> _THE TASK_: Exactly as written, return every line of the data below apart from the pictures.

══════

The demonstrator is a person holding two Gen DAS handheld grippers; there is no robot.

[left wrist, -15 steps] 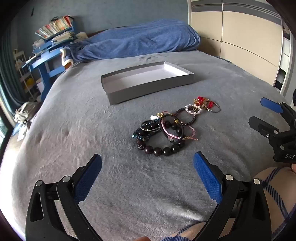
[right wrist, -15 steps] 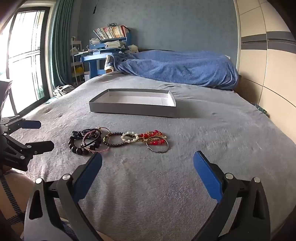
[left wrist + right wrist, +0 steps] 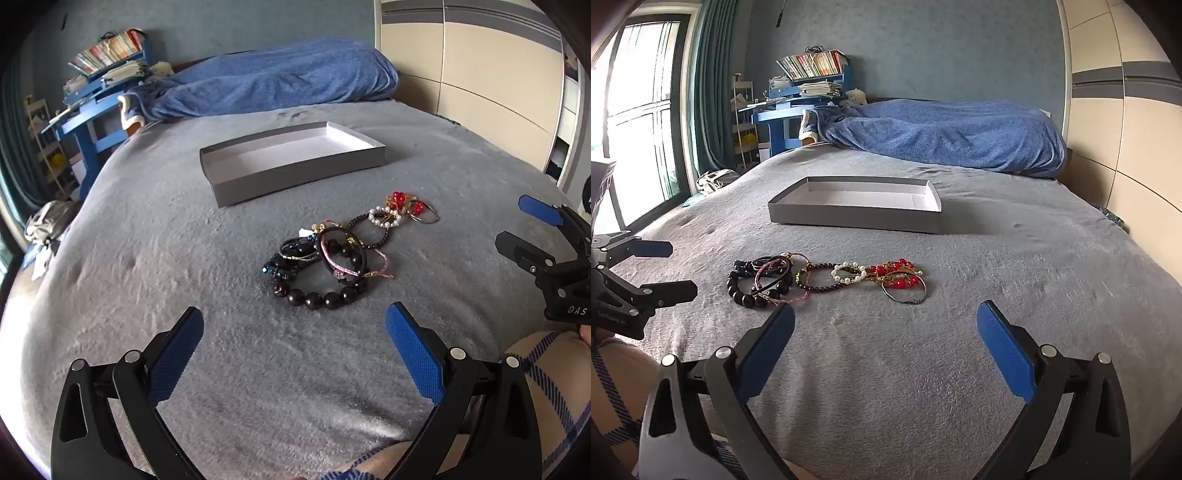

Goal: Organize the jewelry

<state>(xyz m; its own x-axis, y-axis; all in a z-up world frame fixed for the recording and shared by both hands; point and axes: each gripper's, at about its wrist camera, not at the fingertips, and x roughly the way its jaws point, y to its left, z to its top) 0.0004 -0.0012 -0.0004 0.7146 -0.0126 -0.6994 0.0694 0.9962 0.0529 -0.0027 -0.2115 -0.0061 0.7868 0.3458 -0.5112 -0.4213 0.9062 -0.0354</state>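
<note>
Both claws, left gripper (image 3: 294, 334) and right gripper (image 3: 885, 334), are hanging wide apart over the grey bedcover (image 3: 147, 258), gripping nothing. Jewelry: a tangled row of bracelets (image 3: 827, 280) is lying on the cover between the grippers and the shallow grey box (image 3: 857, 218), which is standing empty. Large dark-bead bracelet (image 3: 321, 291) is sitting nearest the left gripper; red-bead bracelet (image 3: 897, 275) and thin metal bangle (image 3: 905, 291) are sitting nearest the right. Step judged: opening approach, nothing sorted yet. Next move is calling for lowering onto one piece and separating it from overlapping neighbours. Against the earlier frame, nothing is differing visibly; both claws are staying equally wide.
</note>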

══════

> _OUTPUT FOR THIS EXERCISE_:
The demonstrator is a person holding two Gen DAS handheld grippers; there is no robot.

[left wrist, -15 steps] 
[right wrist, -15 steps] 
[left wrist + right wrist, +0 steps] 

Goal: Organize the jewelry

<state>(xyz m; its own x-axis, y-axis; all in a z-up world frame fixed for the recording and shared by both hands; point and axes: each gripper's, at about its wrist camera, not at the fingertips, and x roughly the way its jaws point, y to its left, z to its top) 0.0004 -0.0012 -0.0004 0.7146 -0.0126 -0.6994 0.0694 0.9962 0.0529 -0.0027 -0.2115 -0.0061 0.7868 0.3458 -0.5112 -0.4213 0.9062 -0.0354</state>
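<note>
Both claws, left gripper (image 3: 294, 334) and right gripper (image 3: 885, 334), are hanging wide apart over the grey bedcover (image 3: 147, 258), gripping nothing. Jewelry: a tangled row of bracelets (image 3: 827, 280) is lying on the cover between the grippers and the shallow grey box (image 3: 857, 218), which is standing empty. Large dark-bead bracelet (image 3: 321, 291) is sitting nearest the left gripper; red-bead bracelet (image 3: 897, 275) and thin metal bangle (image 3: 905, 291) are sitting nearest the right. Step judged: opening approach, nothing sorted yet. Next move is calling for lowering onto one piece and separating it from overlapping neighbours. Against the earlier frame, nothing is differing visibly; both claws are staying equally wide.
</note>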

Nothing more belongs to this exercise.